__Collected data__.
:::
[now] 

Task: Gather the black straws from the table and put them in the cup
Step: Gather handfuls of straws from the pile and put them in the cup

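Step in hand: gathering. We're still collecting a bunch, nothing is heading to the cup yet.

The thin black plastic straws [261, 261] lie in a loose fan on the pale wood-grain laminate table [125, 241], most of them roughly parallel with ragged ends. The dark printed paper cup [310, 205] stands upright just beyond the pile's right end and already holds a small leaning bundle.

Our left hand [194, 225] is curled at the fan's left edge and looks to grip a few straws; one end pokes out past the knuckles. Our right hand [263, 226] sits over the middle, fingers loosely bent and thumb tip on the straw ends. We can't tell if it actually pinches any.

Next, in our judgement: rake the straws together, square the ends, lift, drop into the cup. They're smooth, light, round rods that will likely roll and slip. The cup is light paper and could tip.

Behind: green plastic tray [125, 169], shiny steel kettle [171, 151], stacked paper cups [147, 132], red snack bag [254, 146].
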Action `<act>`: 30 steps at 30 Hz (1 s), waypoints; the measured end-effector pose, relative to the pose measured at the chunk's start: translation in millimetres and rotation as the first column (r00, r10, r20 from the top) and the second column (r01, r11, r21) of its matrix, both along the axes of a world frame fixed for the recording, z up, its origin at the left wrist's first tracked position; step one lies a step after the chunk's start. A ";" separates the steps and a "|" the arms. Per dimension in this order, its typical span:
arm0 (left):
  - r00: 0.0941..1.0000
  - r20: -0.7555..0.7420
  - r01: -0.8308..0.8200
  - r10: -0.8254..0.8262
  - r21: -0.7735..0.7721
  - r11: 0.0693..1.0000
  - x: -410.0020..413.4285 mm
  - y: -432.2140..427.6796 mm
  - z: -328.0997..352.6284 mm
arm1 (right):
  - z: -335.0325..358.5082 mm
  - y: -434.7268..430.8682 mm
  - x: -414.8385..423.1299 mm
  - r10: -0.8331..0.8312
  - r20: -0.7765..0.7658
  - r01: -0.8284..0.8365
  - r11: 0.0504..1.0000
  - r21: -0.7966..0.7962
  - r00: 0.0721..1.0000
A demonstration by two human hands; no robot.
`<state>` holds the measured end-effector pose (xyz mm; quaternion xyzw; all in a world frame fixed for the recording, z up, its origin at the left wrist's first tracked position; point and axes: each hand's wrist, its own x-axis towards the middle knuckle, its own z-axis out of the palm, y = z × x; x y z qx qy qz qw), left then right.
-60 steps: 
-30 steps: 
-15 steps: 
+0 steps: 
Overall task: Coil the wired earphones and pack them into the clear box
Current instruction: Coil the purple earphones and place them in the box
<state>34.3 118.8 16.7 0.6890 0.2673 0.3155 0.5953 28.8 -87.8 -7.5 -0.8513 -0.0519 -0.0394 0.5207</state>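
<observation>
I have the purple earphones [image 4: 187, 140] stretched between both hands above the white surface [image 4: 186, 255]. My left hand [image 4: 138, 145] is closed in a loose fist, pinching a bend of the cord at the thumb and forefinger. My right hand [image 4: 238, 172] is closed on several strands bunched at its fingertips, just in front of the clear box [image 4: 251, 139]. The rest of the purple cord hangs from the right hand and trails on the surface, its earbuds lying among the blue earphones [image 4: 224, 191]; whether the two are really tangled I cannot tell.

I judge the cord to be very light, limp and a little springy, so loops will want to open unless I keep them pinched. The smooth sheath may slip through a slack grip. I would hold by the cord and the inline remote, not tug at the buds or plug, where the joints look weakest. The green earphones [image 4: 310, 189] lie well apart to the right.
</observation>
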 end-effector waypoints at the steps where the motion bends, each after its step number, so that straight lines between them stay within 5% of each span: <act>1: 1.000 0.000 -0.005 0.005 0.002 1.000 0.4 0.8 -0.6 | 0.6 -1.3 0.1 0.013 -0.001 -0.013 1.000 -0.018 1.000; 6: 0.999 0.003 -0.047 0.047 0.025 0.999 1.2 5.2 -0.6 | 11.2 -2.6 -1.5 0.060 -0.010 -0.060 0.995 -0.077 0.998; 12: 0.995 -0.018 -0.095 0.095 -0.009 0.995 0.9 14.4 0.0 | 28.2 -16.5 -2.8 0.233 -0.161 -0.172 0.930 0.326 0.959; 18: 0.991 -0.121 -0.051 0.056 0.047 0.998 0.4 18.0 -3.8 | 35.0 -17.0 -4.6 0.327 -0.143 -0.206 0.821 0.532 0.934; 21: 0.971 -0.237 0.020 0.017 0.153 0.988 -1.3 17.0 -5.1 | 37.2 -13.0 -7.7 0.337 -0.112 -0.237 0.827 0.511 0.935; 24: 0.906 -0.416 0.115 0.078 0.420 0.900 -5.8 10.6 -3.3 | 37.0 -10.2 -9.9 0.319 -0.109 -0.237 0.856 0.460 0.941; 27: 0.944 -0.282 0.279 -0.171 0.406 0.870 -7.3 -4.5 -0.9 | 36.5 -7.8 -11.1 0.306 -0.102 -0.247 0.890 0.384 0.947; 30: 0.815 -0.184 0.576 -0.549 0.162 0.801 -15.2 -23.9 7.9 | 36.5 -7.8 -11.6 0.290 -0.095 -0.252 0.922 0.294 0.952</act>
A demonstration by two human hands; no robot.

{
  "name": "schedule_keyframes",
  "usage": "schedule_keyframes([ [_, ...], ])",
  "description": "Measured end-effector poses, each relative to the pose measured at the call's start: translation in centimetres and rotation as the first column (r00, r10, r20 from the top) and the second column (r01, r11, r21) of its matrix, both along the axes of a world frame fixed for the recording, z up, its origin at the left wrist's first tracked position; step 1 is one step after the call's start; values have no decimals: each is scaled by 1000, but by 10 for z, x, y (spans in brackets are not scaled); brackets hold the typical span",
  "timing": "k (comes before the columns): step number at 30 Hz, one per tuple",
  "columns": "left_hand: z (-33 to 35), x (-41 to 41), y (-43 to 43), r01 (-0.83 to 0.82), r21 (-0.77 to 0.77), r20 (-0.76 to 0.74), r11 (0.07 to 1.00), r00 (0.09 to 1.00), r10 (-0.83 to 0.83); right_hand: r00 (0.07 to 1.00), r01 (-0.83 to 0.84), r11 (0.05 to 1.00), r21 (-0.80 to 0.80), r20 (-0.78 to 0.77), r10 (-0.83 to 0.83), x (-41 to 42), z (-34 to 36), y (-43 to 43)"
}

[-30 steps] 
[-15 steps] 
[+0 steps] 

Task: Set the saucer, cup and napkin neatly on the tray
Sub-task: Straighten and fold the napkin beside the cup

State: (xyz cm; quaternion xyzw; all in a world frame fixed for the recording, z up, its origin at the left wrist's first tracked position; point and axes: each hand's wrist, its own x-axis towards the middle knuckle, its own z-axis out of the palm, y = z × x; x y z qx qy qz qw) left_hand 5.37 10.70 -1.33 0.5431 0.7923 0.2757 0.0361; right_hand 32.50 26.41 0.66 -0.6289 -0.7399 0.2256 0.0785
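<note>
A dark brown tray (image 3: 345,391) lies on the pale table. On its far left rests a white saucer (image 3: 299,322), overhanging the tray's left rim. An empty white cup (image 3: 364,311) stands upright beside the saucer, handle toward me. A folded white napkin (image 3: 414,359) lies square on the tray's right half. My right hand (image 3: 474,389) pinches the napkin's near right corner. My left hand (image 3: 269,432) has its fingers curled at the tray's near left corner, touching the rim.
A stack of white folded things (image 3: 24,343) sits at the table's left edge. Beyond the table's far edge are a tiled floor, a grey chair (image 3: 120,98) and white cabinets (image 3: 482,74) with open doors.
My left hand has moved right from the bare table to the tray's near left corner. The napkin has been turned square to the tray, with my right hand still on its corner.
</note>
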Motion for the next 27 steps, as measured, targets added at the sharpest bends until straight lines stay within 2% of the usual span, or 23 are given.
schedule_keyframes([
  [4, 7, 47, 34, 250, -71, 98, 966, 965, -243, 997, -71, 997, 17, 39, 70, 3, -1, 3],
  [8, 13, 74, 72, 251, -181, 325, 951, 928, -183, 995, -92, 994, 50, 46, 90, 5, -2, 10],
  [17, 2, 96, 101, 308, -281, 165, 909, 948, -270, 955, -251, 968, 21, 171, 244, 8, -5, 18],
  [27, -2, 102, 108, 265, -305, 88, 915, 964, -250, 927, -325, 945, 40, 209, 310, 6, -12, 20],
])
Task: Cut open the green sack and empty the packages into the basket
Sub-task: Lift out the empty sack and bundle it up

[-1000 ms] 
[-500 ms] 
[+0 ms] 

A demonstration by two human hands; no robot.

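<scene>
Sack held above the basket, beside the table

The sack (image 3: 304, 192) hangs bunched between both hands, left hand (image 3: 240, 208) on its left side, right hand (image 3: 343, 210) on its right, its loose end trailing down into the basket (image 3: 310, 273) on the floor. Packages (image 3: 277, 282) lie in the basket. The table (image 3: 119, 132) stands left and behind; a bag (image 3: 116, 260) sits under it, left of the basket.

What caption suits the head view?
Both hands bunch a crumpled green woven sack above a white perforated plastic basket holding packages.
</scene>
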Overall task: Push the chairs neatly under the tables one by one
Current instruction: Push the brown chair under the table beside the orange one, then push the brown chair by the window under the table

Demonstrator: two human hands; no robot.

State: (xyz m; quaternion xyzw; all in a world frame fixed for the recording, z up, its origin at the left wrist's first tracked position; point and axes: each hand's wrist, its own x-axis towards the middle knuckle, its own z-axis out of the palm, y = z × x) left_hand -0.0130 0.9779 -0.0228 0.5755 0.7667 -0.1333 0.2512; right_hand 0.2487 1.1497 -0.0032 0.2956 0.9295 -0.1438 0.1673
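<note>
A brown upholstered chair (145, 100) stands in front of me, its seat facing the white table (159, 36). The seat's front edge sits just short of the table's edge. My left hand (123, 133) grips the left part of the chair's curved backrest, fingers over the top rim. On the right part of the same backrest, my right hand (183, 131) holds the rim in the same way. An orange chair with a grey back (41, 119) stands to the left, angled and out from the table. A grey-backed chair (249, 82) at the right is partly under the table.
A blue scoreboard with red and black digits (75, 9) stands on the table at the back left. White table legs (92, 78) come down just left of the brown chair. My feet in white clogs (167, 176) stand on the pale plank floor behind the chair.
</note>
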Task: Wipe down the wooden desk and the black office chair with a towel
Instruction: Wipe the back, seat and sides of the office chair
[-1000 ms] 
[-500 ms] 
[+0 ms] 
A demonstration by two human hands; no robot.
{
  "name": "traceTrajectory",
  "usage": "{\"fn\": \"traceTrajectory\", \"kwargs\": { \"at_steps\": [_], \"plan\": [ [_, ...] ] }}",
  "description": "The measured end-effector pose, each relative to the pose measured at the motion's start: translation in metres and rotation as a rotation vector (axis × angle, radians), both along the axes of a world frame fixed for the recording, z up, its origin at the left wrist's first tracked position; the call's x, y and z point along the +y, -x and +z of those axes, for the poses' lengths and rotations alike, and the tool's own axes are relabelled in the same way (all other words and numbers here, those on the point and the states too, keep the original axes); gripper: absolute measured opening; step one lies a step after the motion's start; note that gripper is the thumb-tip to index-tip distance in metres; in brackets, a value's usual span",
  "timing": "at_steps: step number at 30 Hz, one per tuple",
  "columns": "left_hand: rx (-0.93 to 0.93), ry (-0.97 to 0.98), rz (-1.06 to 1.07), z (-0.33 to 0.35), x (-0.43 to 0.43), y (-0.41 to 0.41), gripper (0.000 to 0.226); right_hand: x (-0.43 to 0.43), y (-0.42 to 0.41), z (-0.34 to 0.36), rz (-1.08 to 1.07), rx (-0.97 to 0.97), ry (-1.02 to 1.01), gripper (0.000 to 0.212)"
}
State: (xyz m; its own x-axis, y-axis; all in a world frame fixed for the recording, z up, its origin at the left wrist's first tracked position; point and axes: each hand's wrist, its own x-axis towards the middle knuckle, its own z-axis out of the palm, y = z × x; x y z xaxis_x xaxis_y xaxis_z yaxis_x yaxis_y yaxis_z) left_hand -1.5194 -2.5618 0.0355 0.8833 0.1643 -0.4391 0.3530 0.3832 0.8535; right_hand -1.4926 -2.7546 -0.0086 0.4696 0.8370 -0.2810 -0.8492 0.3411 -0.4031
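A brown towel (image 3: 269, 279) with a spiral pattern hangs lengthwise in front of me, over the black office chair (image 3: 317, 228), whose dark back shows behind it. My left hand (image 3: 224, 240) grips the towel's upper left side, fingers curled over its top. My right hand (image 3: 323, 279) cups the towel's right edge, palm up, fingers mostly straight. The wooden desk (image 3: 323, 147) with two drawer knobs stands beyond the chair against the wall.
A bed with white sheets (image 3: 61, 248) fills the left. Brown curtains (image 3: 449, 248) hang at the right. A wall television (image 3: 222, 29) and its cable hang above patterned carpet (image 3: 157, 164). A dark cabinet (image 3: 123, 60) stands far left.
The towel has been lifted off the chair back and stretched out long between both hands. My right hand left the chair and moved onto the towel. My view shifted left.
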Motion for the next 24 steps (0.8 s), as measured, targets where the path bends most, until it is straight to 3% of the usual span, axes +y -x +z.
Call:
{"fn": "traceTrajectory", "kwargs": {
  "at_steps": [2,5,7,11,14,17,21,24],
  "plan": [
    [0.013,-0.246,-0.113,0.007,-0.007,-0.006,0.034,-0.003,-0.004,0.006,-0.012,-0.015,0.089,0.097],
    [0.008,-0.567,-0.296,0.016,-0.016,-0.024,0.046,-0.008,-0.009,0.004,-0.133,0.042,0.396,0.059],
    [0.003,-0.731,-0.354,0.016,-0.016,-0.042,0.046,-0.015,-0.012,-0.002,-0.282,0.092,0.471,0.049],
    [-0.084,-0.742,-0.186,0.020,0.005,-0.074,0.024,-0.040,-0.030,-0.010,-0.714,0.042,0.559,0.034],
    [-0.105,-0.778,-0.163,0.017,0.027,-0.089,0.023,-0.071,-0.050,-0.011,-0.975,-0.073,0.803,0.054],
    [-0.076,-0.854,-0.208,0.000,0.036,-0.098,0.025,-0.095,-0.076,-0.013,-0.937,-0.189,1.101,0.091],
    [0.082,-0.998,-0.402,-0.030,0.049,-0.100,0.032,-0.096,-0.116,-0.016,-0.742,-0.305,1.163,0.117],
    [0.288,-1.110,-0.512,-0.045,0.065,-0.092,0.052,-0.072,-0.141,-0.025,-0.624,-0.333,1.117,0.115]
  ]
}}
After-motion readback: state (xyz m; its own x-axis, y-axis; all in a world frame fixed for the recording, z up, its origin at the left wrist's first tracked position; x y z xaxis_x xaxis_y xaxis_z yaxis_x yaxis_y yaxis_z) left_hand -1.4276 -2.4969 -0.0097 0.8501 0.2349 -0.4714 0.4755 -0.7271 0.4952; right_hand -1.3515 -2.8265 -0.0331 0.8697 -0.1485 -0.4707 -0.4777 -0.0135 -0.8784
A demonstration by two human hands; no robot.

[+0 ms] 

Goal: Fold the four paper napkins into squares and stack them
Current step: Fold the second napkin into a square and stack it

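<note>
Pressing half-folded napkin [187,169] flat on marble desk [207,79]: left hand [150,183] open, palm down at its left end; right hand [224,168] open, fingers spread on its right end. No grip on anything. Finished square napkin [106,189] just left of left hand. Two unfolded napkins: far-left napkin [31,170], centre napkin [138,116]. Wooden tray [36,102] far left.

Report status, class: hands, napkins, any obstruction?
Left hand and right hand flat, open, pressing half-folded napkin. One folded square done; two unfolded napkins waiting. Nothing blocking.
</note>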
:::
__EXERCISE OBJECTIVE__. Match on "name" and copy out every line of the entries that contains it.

__RESPONSE AREA__.
  "name": "schedule_keyframes",
  "name": "traceTrajectory",

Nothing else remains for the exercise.